[THE TASK]:
Which lines in the records below contain the word "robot"? Return each of them.

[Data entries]
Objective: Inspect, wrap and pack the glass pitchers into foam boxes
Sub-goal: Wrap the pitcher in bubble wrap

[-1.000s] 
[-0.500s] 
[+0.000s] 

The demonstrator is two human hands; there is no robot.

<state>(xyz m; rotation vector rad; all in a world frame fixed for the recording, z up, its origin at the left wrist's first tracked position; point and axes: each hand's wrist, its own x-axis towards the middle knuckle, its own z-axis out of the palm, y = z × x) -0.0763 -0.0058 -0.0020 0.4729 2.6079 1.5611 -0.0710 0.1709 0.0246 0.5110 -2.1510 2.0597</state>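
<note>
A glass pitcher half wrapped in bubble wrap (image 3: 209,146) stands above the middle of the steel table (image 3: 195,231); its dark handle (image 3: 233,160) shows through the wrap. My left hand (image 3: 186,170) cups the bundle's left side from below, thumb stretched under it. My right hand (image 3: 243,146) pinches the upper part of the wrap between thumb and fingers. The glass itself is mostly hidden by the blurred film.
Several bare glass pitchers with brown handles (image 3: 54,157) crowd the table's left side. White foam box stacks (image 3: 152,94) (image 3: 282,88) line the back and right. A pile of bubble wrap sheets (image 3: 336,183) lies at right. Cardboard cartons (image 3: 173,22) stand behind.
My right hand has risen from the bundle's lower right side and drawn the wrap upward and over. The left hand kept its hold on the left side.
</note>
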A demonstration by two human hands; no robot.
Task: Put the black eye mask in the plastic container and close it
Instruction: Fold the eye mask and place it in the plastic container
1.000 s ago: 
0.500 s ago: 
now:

[SOLUTION]:
The demonstrator is two human hands; there is no robot.
A demonstration by two human hands; no robot.

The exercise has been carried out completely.